**WHAT TO DO:**
If a line contains the word "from", include it in the count; state how many such lines the listing has and nothing else.

**RECORDED INFORMATION:**
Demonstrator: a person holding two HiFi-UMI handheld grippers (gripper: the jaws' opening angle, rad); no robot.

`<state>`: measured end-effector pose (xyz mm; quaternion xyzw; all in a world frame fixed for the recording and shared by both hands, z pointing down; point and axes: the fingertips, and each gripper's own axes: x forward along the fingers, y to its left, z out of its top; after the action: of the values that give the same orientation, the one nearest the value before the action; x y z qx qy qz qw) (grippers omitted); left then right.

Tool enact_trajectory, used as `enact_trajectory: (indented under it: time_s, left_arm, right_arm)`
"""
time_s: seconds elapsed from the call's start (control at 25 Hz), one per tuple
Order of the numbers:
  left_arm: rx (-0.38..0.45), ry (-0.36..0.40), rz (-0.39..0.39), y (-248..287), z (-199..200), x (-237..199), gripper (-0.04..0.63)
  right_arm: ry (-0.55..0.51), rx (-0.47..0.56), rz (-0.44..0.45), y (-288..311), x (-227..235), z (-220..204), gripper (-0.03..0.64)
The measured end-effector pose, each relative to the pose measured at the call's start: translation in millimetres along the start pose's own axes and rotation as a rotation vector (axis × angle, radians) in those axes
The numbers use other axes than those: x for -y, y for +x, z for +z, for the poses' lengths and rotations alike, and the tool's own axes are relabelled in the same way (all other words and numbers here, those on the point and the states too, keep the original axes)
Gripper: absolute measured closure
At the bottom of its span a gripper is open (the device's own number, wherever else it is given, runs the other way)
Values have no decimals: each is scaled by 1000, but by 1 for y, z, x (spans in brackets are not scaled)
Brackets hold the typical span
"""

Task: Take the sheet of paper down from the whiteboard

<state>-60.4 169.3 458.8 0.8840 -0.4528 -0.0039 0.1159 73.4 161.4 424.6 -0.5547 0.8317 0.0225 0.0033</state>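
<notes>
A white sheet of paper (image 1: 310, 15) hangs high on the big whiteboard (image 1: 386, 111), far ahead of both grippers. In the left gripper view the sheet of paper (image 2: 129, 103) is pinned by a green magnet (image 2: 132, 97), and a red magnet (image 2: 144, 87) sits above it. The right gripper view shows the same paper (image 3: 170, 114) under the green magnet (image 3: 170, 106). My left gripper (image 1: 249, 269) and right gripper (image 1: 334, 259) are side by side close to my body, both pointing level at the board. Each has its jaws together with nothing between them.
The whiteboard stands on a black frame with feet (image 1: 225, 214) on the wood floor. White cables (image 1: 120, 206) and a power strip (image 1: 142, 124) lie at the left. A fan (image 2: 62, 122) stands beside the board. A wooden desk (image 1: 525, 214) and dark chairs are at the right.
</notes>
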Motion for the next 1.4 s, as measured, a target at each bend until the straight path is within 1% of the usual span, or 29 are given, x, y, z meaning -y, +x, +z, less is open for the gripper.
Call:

**ANSWER BOX:**
2